Data in this exercise Block Start

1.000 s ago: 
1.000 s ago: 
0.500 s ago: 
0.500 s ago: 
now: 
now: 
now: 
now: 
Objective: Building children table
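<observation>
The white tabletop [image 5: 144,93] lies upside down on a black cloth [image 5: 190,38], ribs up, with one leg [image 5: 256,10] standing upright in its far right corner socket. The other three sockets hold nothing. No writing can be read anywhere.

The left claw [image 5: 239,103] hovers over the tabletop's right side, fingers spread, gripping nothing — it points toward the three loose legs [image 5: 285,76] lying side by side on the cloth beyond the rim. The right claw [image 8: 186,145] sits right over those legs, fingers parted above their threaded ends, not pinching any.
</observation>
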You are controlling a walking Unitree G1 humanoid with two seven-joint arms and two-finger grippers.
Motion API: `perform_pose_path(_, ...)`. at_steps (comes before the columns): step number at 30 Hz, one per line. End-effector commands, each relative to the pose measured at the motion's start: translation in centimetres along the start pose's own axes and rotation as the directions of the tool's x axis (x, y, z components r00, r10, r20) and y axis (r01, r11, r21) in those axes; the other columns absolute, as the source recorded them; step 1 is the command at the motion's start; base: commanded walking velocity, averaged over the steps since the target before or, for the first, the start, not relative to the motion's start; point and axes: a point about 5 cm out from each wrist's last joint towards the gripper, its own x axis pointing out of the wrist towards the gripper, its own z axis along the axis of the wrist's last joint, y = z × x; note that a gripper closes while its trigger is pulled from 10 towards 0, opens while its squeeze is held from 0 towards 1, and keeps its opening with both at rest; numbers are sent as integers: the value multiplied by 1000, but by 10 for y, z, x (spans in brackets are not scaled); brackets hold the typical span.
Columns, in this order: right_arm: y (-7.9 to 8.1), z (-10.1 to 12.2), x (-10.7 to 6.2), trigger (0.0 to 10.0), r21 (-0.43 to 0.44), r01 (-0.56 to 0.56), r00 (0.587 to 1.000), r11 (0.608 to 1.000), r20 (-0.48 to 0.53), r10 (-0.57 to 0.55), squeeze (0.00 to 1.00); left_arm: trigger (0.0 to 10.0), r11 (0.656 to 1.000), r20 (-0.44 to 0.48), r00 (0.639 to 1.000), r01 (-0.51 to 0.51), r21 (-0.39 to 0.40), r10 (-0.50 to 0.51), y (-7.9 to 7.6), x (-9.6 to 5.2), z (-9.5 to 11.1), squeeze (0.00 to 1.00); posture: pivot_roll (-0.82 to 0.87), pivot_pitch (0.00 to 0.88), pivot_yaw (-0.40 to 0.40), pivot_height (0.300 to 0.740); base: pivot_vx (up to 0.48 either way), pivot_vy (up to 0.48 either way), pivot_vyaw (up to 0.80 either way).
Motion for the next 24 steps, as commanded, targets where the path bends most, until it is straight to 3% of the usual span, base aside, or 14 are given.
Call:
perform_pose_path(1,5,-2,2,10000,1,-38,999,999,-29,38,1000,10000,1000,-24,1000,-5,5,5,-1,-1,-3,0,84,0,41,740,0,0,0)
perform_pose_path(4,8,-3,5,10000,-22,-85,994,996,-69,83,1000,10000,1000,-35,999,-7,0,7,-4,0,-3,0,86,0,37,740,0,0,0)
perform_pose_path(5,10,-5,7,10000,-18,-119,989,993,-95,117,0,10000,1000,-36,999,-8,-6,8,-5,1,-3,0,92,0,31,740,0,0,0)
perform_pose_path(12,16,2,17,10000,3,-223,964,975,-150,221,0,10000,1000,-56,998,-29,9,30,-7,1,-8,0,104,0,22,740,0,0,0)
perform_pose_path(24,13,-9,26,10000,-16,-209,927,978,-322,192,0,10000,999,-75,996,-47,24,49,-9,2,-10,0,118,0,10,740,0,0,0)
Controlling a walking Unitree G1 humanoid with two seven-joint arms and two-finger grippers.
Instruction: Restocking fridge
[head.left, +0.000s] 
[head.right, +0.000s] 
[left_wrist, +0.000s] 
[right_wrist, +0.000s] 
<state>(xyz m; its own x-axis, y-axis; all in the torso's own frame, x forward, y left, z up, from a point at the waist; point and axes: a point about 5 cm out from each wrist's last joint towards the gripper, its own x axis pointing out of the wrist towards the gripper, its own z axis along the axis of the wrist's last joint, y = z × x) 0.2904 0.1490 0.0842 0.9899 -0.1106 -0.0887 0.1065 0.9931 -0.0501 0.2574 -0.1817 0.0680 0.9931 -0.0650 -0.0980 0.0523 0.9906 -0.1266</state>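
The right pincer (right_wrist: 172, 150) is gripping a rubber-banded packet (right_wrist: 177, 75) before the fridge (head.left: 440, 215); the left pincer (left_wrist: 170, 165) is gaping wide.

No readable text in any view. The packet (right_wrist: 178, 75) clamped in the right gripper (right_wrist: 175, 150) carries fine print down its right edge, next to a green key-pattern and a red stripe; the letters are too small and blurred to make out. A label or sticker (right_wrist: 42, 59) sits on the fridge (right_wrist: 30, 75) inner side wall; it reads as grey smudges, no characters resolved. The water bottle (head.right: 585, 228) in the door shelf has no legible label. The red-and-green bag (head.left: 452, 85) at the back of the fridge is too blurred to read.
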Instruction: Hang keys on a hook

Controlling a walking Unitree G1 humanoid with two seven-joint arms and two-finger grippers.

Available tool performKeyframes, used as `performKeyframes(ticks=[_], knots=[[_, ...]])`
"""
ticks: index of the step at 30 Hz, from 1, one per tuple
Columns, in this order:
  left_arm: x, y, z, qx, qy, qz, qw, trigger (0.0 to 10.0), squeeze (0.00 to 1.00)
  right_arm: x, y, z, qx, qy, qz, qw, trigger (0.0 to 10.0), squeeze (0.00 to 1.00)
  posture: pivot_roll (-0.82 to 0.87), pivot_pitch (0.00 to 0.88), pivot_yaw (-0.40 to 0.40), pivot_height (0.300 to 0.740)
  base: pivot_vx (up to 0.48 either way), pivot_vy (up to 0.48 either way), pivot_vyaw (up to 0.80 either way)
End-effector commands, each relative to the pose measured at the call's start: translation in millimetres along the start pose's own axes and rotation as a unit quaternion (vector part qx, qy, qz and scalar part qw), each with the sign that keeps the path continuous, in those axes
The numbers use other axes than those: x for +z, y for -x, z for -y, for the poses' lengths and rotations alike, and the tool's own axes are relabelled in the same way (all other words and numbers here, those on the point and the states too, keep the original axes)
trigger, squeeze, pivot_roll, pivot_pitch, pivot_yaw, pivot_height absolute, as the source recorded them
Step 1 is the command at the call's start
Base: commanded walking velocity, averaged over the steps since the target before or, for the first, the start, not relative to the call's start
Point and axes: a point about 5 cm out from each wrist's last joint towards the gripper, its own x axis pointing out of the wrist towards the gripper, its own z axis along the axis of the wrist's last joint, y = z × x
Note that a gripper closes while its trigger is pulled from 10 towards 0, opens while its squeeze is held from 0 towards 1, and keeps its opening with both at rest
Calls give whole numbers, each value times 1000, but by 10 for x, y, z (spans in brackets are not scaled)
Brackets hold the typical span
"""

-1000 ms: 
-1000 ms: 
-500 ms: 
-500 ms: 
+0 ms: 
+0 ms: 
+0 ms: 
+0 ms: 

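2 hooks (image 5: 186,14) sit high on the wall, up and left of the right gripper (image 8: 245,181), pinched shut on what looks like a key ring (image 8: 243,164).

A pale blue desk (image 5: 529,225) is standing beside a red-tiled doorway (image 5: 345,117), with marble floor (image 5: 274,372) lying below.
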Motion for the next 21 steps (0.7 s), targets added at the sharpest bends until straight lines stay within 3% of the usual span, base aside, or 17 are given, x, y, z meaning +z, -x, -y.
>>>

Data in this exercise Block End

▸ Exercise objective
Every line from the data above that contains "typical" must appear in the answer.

▸ Task result
Motion API: `perform_pose_path(_, ...)`. at_steps (comes before the columns): step number at 30 Hz, one per line. End-effector commands, each relative to the pose measured at the motion's start: translation in centimetres along the start pose's own axes and rotation as the directions of the tool's x axis (x, y, z components r00, r10, r20) and y axis (r01, r11, r21) in those axes; the other columns absolute, as the source recorded them; step 1 is the command at the motion's start; base: commanded walking velocity, averaged over the steps since the target before or, for the first, the start, not relative to the motion's start; point and axes: a point about 5 cm out from each wrist's last joint towards the gripper, its own x axis pointing out of the wrist towards the gripper, its own z axis along the axis of the wrist's last joint, y = z × x; note that a gripper closes while its trigger is pulled from 10 towards 0, opens while its squeeze is held from 0 towards 1, and keeps its opening with both at rest; numbers are sent as integers: the value multiplied by 1000, but by 10 for y, z, x (spans in brackets are not scaled); brackets hold the typical span.
Brackets hold the typical span

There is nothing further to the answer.